*TASK PROMPT*. Note each line in the data below that holds "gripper", and copy it.

*SUPPLIED INFORMATION*.
------------------------------------------------

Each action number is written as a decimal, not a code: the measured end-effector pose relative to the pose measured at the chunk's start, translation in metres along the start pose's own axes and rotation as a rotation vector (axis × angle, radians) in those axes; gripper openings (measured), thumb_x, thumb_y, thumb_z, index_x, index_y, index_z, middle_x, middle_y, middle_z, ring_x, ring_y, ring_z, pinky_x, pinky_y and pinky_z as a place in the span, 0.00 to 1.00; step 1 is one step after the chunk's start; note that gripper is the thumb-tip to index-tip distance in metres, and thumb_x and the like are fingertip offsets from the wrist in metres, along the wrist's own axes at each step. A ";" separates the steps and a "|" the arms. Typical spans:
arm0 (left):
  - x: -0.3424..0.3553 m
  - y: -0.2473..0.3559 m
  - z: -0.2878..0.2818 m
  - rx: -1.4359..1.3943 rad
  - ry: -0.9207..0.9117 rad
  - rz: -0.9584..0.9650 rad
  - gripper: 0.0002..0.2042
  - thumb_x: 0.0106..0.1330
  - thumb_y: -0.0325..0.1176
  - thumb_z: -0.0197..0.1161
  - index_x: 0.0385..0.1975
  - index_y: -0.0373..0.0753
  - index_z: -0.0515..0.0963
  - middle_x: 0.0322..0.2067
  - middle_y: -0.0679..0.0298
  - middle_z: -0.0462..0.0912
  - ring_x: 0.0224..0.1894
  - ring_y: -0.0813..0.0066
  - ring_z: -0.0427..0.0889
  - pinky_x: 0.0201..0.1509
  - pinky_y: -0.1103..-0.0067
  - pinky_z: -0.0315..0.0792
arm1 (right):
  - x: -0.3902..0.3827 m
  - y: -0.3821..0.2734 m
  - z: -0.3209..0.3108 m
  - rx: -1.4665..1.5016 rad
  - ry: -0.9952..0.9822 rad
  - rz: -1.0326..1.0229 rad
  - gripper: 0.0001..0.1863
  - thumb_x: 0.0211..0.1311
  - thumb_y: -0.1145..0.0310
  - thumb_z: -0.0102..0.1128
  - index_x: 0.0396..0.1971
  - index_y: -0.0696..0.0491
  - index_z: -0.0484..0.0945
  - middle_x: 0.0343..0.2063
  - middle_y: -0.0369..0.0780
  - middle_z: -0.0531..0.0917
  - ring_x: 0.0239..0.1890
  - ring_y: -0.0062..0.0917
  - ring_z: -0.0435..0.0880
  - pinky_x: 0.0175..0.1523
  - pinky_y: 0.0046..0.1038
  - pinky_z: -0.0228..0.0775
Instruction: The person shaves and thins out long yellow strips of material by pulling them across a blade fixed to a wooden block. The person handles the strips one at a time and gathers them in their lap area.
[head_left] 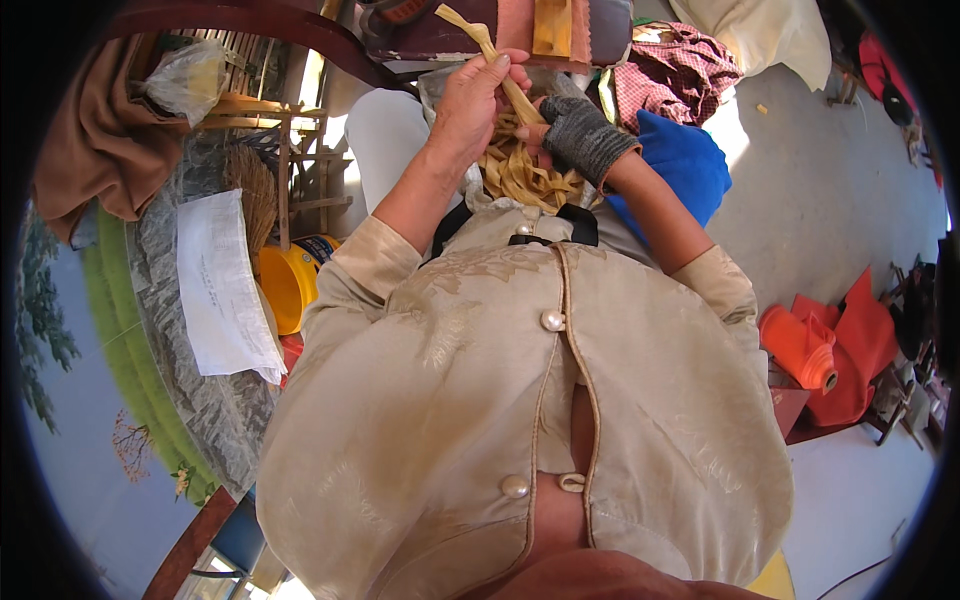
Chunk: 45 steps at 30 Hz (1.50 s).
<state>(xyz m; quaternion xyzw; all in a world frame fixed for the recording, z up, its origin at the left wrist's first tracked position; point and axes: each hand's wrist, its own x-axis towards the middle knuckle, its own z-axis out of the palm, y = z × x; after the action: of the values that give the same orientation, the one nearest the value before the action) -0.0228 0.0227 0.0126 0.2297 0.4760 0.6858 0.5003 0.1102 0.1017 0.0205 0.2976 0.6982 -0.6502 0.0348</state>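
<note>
A pale plastic bag (472, 187) holds tangled yellowish strips (530, 182) — left hand (470, 105) and grey-gloved right hand (585, 137) grip one flat, straw-coloured strip (516, 99), its upper end flaring.

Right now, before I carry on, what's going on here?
A person is working a folded tan strip with both hands. The bare left hand pinches it partway along, its upper end poking out beyond the fingers. The right hand, in a grey fingerless glove, grips it lower down. Below them, a heap of loose, similar strips lies close in front of the body. A blue cloth sits beside the right forearm.
</note>
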 end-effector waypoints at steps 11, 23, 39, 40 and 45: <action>-0.008 0.003 0.011 0.052 -0.015 -0.105 0.13 0.69 0.33 0.42 0.44 0.32 0.70 0.28 0.68 0.73 0.29 0.82 0.72 0.35 0.85 0.69 | -0.005 0.006 -0.010 -0.030 0.133 -0.566 0.16 0.58 0.68 0.55 0.46 0.56 0.72 0.27 0.38 0.80 0.34 0.22 0.79 0.40 0.24 0.71; -0.011 0.000 0.010 0.016 -0.032 -0.177 0.11 0.66 0.32 0.49 0.44 0.36 0.73 0.38 0.68 0.76 0.34 0.83 0.75 0.40 0.84 0.73 | 0.005 0.012 -0.032 0.147 0.501 -0.347 0.21 0.57 0.53 0.54 0.40 0.56 0.77 0.30 0.40 0.81 0.33 0.21 0.78 0.40 0.24 0.68; -0.009 0.039 0.022 1.333 -0.090 0.700 0.10 0.56 0.34 0.61 0.35 0.38 0.75 0.26 0.67 0.76 0.28 0.75 0.76 0.32 0.80 0.71 | 0.015 0.025 -0.027 -0.672 0.334 -0.525 0.15 0.56 0.60 0.54 0.39 0.53 0.75 0.32 0.44 0.78 0.36 0.36 0.78 0.40 0.31 0.69; -0.006 0.037 0.017 1.048 -0.154 0.331 0.09 0.58 0.33 0.60 0.35 0.37 0.75 0.24 0.68 0.75 0.27 0.78 0.75 0.31 0.82 0.71 | 0.013 0.018 -0.030 -0.667 0.309 -0.495 0.15 0.56 0.59 0.54 0.38 0.53 0.75 0.32 0.44 0.78 0.36 0.35 0.78 0.40 0.31 0.69; 0.013 0.012 -0.005 0.417 -0.142 -0.061 0.07 0.63 0.34 0.56 0.35 0.38 0.75 0.22 0.72 0.73 0.24 0.88 0.72 0.28 0.90 0.68 | 0.004 -0.004 -0.045 -0.550 0.274 -0.324 0.18 0.57 0.54 0.51 0.32 0.55 0.78 0.32 0.47 0.78 0.36 0.39 0.77 0.42 0.35 0.67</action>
<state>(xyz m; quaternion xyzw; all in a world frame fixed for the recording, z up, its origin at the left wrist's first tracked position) -0.0374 0.0315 0.0191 0.3614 0.5778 0.5391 0.4948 0.1207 0.1455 0.0288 0.2468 0.8837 -0.3887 -0.0841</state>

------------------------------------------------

*EXERCISE OUTPUT*.
Each action number is written as a decimal, not a code: the measured end-effector pose relative to the pose measured at the chunk's start, translation in metres along the start pose's own axes and rotation as a rotation vector (axis × angle, radians) in those axes; gripper openings (measured), thumb_x, thumb_y, thumb_z, index_x, index_y, index_z, middle_x, middle_y, middle_z, ring_x, ring_y, ring_z, pinky_x, pinky_y and pinky_z as a place in the span, 0.00 to 1.00; step 1 is one step after the chunk's start; note that gripper is the thumb-tip to index-tip distance in metres, and thumb_x and the like are fingertip offsets from the wrist in metres, along the wrist's own axes at each step. A ";" separates the steps and a "|" the arms. Typical spans:
  - gripper: 0.0002..0.2042
  - gripper: 0.0001..0.1863

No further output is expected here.